Com uma equipe assim será possível, para a nova gestão, tanto saber o que precisa pedir de informações para os atuais administradores como entender o que esses dados significam e, desse modo, fazer a revisão de contratos, gestão fiscal, entre tantas outras grandes agendas.

Também é quando se pode entender quais dos programas existentes devem ter continuidade (aprimorados se necessário), sempre tendo em mente que problemas complexos exigem soluções de Estado – e não de mandato – e, por isso, as boas iniciativas de governos anteriores precisam ser mantidas. A partir desse levantamento que, registramos, este ano, será elaborado em tempo recorde, é que será estabelecido um calendário de emergências a ser cumprido para, a partir da posse, não haver qualquer chance de paralização na prestação de serviços à comunidade local.

Vale lembrar, mais uma vez, que a transição deve ser realizada, igualmente, em gestões reeleitas, para que se possam identificar espaços para melhorias, ajustar a administração à realidade, dos últimos quatro anos, e evitar impactos negativos de eventuais mudanças de vice-prefeito e secretariado.

Então, independentemente de se tratar ou não de um segundo mandato consecutivo, quem está saindo tem o dever cívico de passar todas as informações, de maneira clara e precisa. Por outro lado, quem está chegando não deve se recusar a conversar com a administração anterior. Pelo contrário! Deve-se conversar abertamente e definir como será feita a passagem de mandato. É hora de estimular a parceria entre as duas gestões, visando a continuidade administrativa.

Uma boa transição pode permitir ao prefeito começar a colocar em prática seu plano de governo logo no início do mandato. Porém, comumente, os primeiros 100 dias são cruciais, pois é nesse período que as ações identificadas como urgentes e que, se não atendidas, provocariam a descontinuidade, devem ser priorizadas.

Após esses ajustes, o novo gestor poderá se concentrar para dirigir o município de olho nas metas a serem atingidas nos próximos quatro anos e que foram estabelecidas no Plano de Governo.

Em 2021, esse início será mais desafiador, pois ainda estaremos lidando com a pandemia. Haverá grande impacto na Educação, que sofrerá consequências fortes, nos próximos anos – a exemplo da migração de muitos alunos da rede privada para a pública -, além das dificuldades de gestão nas áreas de Saúde, Assistência Social e Finanças.

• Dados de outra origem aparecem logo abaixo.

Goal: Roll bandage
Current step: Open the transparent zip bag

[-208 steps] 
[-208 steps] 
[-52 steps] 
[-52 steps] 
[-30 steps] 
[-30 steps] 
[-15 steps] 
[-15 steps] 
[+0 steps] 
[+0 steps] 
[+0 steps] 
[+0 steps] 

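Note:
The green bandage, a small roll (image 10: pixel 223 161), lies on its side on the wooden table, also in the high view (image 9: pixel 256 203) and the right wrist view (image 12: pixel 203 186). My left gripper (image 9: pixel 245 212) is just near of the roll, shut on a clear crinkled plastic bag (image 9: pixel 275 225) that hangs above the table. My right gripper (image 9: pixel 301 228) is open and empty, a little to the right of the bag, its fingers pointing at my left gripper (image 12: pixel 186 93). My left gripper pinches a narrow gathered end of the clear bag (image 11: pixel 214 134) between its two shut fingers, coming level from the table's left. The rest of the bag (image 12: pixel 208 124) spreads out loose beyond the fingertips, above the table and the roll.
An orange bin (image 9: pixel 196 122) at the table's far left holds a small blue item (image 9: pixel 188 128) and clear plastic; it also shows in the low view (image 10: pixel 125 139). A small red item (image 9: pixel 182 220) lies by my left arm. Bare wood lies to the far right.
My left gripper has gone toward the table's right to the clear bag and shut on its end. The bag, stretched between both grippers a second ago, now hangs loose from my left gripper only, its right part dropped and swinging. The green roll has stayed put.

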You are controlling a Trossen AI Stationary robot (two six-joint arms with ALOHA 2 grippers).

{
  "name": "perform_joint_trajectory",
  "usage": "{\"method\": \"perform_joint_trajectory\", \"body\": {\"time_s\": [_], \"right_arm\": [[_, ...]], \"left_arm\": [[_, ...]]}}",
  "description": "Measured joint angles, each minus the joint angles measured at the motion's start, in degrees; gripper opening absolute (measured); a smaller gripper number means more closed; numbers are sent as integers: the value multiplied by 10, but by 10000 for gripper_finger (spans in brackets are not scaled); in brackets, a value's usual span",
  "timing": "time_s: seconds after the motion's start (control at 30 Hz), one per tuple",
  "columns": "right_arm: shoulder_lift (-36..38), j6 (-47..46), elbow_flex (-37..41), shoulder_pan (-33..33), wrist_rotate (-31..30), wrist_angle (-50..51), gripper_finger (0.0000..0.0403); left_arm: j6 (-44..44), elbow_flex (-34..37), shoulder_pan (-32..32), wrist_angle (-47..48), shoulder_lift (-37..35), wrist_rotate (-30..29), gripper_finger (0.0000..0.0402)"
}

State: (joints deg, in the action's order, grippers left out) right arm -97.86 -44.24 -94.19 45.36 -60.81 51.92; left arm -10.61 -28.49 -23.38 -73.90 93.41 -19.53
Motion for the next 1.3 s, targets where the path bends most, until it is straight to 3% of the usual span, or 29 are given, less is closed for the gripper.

Importante repetir que somente a atuação conjunta de todos os setores – público, privado e sociedade civil organizada –, em prol do bem comum, trará melhorias para o Brasil. É hora, portanto, de redobrar esforços para deixar de lado diferenças e embates de campanhas e colocar como prioridade o espírito público para que o bem-estar dos cidadãos esteja acima de quaisquer interesses individuais.



*Esse conteúdo pode não refletir a opinião da Comunitas e foi produzido exclusivamente pelo especialista da Nossa Rede Juntos.